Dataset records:

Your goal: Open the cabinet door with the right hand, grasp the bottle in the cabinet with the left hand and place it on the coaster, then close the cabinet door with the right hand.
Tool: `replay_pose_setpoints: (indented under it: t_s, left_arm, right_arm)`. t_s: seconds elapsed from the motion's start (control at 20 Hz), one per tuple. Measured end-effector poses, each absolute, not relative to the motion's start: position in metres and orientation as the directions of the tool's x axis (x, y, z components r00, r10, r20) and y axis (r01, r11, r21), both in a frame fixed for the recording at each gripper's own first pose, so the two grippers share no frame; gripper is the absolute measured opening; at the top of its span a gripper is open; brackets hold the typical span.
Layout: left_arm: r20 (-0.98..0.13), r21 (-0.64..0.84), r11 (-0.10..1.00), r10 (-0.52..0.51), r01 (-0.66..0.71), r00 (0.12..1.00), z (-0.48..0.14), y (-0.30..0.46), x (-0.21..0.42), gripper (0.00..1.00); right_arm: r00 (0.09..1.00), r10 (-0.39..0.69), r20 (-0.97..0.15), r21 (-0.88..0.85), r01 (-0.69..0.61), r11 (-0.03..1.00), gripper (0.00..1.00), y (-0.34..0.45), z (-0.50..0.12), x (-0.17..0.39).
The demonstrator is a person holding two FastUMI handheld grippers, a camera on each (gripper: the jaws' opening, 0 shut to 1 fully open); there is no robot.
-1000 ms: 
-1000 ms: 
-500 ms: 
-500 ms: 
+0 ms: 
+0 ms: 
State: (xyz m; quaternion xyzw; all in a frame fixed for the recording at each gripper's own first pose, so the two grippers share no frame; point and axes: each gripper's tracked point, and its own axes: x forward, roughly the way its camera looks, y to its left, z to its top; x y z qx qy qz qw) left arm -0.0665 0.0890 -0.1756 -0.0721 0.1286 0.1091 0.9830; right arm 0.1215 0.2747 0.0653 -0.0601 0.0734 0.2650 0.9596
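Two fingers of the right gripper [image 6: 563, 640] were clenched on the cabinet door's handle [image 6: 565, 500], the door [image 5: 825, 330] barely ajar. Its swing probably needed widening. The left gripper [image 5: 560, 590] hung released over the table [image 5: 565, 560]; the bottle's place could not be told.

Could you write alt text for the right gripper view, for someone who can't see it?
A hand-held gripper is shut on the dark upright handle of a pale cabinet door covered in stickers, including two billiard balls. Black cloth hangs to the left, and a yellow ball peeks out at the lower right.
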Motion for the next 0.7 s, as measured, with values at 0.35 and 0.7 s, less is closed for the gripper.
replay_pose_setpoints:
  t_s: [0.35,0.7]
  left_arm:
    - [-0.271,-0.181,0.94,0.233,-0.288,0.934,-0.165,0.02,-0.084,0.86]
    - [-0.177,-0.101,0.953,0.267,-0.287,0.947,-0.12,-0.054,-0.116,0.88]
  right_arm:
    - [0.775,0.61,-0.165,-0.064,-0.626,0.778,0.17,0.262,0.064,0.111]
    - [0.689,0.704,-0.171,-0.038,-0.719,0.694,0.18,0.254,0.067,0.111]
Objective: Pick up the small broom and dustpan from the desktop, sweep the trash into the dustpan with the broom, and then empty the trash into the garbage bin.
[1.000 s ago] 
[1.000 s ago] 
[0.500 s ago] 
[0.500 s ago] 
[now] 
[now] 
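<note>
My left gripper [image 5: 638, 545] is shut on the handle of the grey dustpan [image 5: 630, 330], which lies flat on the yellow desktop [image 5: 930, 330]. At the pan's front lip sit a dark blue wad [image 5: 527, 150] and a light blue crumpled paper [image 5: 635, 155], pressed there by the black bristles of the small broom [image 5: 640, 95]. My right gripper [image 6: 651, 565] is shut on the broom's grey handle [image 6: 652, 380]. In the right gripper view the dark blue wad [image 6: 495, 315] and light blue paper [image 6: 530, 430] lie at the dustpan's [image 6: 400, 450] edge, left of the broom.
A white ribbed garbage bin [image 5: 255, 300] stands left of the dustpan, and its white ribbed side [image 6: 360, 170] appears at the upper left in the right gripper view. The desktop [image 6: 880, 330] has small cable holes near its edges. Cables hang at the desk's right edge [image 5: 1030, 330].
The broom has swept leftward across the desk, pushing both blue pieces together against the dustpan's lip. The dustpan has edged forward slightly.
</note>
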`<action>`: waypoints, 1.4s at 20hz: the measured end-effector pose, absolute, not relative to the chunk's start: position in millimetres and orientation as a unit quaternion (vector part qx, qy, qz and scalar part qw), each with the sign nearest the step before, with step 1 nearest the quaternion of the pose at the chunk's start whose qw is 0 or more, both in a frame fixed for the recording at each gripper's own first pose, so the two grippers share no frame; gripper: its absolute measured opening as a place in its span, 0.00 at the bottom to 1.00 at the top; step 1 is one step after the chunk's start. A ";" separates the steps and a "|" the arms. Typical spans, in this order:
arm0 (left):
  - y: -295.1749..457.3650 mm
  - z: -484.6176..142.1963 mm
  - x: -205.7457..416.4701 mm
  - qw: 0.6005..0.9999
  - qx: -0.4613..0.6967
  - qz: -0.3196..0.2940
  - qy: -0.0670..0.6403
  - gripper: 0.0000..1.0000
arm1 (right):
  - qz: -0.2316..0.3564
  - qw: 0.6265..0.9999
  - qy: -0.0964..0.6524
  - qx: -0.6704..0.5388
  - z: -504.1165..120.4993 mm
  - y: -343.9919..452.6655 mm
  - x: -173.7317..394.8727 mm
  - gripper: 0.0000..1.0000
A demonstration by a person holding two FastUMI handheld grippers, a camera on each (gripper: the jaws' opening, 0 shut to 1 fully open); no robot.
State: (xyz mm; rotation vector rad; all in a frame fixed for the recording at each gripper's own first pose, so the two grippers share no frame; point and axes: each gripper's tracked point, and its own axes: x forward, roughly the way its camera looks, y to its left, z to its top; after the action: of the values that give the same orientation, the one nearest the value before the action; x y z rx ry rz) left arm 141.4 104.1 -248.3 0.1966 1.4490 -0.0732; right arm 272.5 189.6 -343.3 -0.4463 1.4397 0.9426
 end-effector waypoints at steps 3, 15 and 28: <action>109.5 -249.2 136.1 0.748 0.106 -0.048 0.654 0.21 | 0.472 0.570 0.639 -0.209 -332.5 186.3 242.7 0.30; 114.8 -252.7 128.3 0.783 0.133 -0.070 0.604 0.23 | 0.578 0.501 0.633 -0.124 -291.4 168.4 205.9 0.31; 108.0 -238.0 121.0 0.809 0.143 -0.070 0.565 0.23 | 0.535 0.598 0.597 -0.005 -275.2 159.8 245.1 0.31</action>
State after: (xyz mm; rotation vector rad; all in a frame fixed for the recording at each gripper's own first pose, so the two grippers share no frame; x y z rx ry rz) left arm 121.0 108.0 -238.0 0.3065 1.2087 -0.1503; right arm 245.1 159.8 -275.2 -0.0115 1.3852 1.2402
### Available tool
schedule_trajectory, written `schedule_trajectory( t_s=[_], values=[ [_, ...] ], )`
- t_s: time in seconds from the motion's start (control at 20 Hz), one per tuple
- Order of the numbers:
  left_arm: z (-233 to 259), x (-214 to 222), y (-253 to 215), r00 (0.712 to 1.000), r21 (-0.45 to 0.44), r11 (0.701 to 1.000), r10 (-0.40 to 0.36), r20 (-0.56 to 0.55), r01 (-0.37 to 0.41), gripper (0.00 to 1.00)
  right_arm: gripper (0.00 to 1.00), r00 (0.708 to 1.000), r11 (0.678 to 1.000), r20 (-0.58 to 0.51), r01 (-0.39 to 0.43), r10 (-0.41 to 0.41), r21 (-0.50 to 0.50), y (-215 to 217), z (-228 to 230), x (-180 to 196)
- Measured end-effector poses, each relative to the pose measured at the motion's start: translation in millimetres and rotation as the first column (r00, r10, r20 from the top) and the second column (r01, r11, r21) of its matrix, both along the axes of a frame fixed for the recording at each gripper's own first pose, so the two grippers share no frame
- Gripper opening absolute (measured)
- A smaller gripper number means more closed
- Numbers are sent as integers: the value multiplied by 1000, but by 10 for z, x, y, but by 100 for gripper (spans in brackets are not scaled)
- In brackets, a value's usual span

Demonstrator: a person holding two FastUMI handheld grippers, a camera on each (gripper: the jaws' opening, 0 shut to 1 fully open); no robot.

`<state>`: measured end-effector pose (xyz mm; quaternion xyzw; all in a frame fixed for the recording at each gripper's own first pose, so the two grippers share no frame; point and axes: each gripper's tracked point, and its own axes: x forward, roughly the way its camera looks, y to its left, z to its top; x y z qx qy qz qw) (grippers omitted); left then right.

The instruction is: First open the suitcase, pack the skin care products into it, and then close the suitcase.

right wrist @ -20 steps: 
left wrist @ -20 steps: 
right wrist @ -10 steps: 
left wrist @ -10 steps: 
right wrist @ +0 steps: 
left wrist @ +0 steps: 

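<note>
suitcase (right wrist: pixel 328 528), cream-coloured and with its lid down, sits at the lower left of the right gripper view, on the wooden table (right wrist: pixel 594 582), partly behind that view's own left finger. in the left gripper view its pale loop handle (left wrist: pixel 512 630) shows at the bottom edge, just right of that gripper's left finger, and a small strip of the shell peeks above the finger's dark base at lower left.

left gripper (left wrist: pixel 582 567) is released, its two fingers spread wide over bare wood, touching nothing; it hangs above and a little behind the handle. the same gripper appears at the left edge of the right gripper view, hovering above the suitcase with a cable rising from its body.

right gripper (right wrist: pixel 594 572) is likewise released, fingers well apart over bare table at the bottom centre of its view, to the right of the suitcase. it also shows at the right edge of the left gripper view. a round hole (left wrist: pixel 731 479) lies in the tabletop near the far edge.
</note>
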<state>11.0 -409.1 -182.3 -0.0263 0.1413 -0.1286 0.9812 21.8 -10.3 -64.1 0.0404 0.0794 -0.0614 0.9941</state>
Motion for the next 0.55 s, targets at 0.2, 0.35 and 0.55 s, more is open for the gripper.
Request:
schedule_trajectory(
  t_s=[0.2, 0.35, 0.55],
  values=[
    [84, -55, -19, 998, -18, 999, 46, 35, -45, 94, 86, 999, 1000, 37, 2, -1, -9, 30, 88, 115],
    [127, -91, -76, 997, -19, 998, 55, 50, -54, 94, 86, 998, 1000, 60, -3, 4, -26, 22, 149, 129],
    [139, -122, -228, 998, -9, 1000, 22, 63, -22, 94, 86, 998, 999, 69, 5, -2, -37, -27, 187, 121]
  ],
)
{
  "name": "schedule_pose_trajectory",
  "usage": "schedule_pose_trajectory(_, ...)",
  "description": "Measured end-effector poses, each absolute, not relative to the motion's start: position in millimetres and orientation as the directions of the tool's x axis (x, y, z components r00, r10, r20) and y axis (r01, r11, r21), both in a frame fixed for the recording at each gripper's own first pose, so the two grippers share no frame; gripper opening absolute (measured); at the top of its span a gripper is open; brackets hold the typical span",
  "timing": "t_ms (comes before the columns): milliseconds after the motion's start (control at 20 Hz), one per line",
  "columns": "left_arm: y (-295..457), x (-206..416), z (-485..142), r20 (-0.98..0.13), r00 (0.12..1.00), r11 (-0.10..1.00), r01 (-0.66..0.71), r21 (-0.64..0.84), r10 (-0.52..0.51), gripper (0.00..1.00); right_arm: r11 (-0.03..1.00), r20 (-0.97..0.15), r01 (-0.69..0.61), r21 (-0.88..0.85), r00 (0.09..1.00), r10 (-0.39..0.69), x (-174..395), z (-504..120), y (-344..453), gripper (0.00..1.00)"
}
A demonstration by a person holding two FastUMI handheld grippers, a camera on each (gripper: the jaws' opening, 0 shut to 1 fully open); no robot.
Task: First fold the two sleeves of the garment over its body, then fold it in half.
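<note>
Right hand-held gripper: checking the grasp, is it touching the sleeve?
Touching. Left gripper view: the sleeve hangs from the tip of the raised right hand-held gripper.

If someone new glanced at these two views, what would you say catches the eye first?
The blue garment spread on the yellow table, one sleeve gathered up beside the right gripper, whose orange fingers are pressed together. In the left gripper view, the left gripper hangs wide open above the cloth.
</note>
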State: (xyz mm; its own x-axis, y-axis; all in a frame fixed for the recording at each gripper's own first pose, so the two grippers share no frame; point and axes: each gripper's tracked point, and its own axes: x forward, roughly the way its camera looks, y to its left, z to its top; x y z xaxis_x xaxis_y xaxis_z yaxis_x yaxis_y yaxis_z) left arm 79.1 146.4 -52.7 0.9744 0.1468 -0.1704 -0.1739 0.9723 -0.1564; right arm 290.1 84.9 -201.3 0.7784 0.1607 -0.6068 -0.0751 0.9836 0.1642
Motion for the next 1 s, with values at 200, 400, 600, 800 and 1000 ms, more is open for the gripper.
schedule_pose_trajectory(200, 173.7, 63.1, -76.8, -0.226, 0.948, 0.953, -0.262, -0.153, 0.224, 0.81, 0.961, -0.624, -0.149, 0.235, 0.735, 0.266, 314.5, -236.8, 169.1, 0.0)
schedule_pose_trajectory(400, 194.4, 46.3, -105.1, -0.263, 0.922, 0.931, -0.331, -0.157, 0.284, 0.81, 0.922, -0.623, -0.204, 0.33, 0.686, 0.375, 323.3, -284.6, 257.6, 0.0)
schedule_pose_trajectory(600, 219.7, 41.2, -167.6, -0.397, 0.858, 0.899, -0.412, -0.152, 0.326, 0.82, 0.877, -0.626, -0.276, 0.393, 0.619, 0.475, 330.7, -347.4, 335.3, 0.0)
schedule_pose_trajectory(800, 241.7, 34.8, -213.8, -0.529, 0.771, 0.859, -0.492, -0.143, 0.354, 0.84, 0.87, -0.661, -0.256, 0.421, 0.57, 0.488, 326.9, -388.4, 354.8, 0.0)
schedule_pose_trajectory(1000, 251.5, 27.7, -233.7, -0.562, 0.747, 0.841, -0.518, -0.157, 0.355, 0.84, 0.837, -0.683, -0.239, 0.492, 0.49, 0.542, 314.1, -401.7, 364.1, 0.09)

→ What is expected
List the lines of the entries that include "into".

→ Answer area
Objective: Pick up the small broom and dustpan from the desktop, sweep the trash into the dustpan with the broom, and then empty the trash into the garbage bin.
The instruction is: First open the suitcase, pack the skin care products into it, and then close the suitcase.

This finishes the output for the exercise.